Every line of the data below is to be written out again exactly.

Collected data:
--------
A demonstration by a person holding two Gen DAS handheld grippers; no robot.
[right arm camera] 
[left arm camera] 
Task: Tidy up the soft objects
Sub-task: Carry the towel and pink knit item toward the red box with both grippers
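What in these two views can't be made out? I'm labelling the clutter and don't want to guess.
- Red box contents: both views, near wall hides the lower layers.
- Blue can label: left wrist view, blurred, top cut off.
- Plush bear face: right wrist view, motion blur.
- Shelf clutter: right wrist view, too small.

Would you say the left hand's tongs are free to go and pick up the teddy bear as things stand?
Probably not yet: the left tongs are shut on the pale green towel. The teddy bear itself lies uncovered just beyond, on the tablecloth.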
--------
Completed exercise:
A demonstration by a person holding two Gen DAS handheld grippers; no robot.
[right arm camera] 
[left arm camera] 
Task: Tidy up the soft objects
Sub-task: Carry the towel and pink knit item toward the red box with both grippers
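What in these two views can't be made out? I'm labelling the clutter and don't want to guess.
- Red box contents: both views, near wall hides the lower layers.
- Blue can label: left wrist view, blurred, top cut off.
- Plush bear face: right wrist view, motion blur.
- Shelf clutter: right wrist view, too small.

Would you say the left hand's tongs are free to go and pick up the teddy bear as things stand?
Probably not yet: the left tongs are shut on the pale green towel. The teddy bear itself lies uncovered just beyond, on the tablecloth.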

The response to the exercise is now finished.